Welcome to the SSA | Bienvenue a l'AÉS
Congress has announced that this year’s events, including our association’s annual conference, will be held entirely online. The SSA Steering Committee will meet in the next few days to determine the best strategy for our annual conference, but we will be posting our call for papers soon and are happy to announce our keynote speaker.
Spanning the interdisciplinary fields of Black queer diasporic analytics, health and medical humanities, this keynote address draws on Dr. Dryden’s research that interrogates the narratives about life, health, illness, and belonging. This event will be of interest to scholarly audiences, as well as members of the public who are interested in the ways that anti-Black racism influences conditions of belonging to, and excluded from, the Canadian nation.

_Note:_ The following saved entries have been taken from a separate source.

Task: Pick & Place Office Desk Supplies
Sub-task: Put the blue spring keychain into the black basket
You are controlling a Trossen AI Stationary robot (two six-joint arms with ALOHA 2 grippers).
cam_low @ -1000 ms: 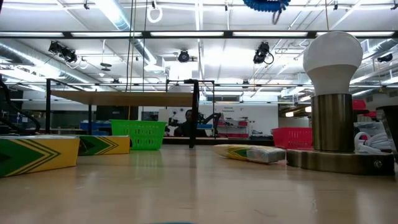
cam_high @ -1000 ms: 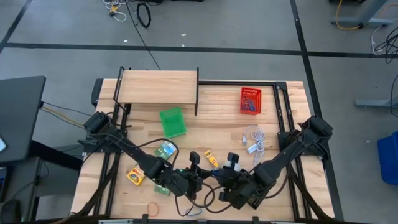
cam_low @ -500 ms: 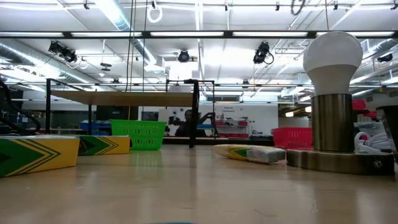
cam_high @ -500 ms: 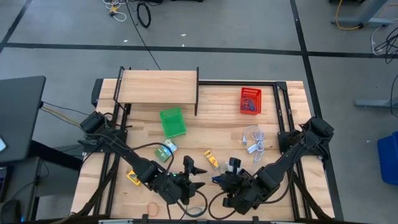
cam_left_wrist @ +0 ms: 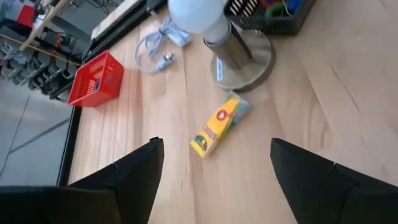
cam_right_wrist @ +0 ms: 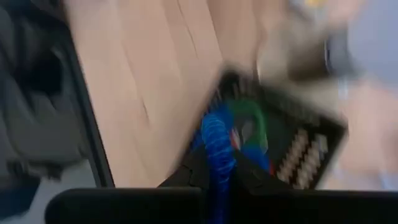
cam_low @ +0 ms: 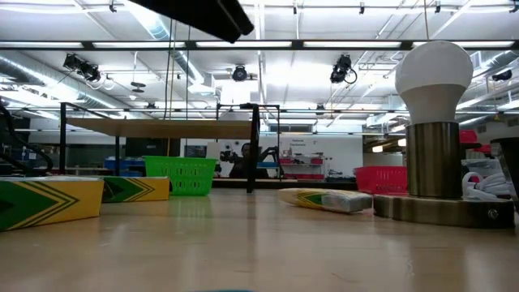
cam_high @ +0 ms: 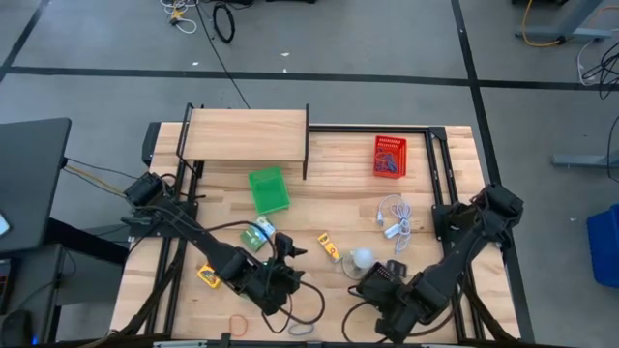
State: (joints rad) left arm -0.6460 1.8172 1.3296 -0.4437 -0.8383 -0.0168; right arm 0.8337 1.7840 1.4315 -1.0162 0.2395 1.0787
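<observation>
A: Left claw [cam_left_wrist: 214, 180] is released, fingers [cam_left_wrist: 134, 177] spread wide with nothing between them. It hangs over the table [cam_high: 426, 174] near the front edge, left of centre.

B: Right claw?

A: Right claw [cam_right_wrist: 217, 171] is clenched at the front edge, just in front of the lamp [cam_high: 361, 258]. Its wrist view is blurred, but a blue loop [cam_right_wrist: 216, 146] looks pinched between the tips.

B: What's under it?

A: A black basket [cam_right_wrist: 292, 146], directly below, with more loops [cam_right_wrist: 249, 121] inside, green and blue. In the left wrist view the black basket sits touching or just beside the lamp base; can't tell which.

B: Other supplies?

A: An orange loop [cam_high: 239, 322] lies at the front edge, left of the left claw. A left packet [cam_high: 208, 275] lies by the left arm. The yellow packet [cam_left_wrist: 219, 124] lies flat just beside the lamp, between the two claws. A green packet [cam_high: 257, 234] lies a bit farther back, near the left arm's forearm.

B: Then?

A: A white cord [cam_high: 395, 217] lies in a loose heap behind the lamp. The green basket [cam_high: 268, 189] stands mid table, behind the green packet. The red basket [cam_high: 390, 156] stands far right with something blue in it, too small to name. A wooden shelf [cam_high: 247, 133] spans the far left.

B: Low view?

A: Packets lie on the left and the lamp stands upright on the right. A person [cam_low: 243, 158] is in the room beyond.
</observation>
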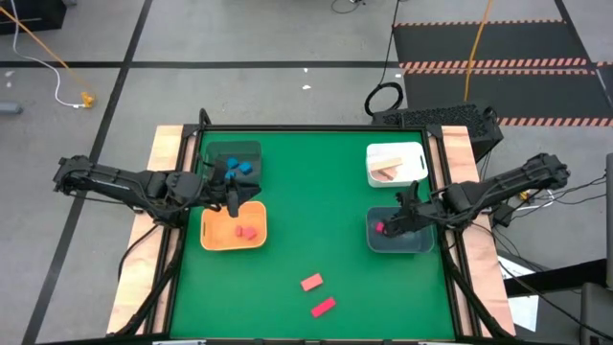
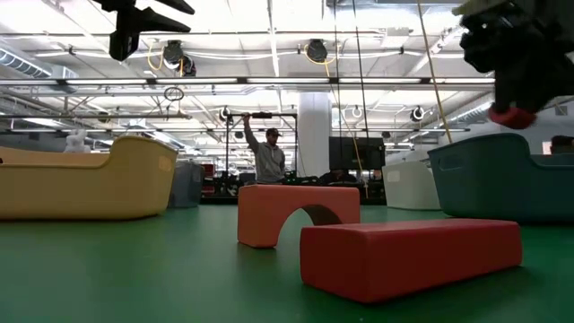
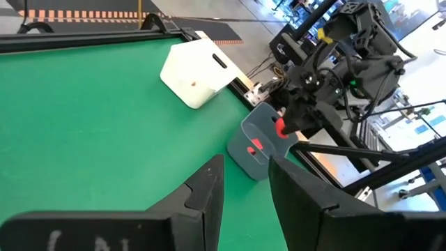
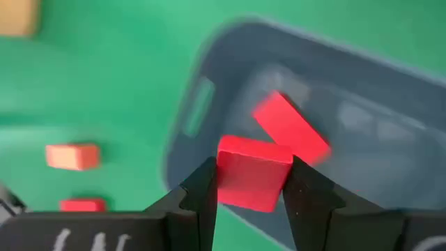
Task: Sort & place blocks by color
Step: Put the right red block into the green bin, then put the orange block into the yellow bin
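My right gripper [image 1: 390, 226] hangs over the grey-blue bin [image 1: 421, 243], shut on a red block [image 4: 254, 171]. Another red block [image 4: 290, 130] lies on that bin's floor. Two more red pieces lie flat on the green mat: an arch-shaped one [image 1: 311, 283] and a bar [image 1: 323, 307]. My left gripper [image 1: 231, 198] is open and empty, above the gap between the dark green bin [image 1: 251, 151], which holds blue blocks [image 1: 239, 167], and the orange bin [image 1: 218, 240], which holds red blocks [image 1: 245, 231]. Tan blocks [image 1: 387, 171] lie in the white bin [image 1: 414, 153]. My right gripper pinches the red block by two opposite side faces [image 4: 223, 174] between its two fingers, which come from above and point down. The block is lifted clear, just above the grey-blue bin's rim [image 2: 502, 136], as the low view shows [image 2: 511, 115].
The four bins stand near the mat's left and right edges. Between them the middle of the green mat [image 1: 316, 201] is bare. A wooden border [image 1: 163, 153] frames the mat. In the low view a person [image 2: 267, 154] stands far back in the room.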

Dr. OmiSoore H. Dryden, a Black queer femme, is the James R Johnston Chair in Black Canadian Studies, Faculty of Medicine, and Associate Professor, Community Health & Epidemiology at Dalhousie University. Dr. Dryden engages in interdisciplinary scholarship and research that focuses on Black LGBTQI people and HIV vulnerability within Black diasporic communities in Canada, systemic/structural issues that affect health and well-being, including experiences with blood donation in Canada, medical education, and Black health curricular content development. Dr. Dryden is the Principal Investigator of #GotBlood2Give / #DuSangÀDonner a research project that seeks to identify the barriers Black gay, bisexual, and trans men encounter with donating blood and also analyzes how anti-black racism, colonialism, and sexual exceptionalism shapes the blood system in Canada. Dr. Dryden is a content expert and Associate Scientist with the Maritime Strategy for Patient-Oriented Research (SPOR) SUPPORT Unit (MSSU). In that capacity, Dr. Dryden provides guidance on Canadian Black Health metrics needed to inform the development of health policies and improve the health care system, this specifically focuses on survey data and demographic information, determinants of trust, sexual health and qualitative data collection and analysis. OmiSoore has published in peer-reviewed journals and book collections and has an edited collection (with Dr. Suzanne Lenon): Disrupting Queer Inclusion: Canadian Homonationalisms and the Politics of Belonging (UBC Press, 2015) which applies, extends and thinks through homonationalism in a Canadian context as it articulates through racialization, settler colonialism and neoliberalism in which contemporary articulations of sexual citizenship are not only complicit with a conservative, neo-liberal Canadian nation, they are also predicated on foundational Canadian national mythologies that inscribe whiteness as the embodiment of legitimate citizenship and belonging. Dryden is currently working on a new edited collection (with Dr. Nicole Charles) titled, Black Technoscience “Here” which aims to center transnational and diasporic Black technoscientific praxes and methodologies in an effort to broaden perspectives on what technoscientific thought and method entails, while unearthing the politics of doing so as part of a transnational dialogue. Dr. Dryden is the co-president of the Black Canadian Studies Association.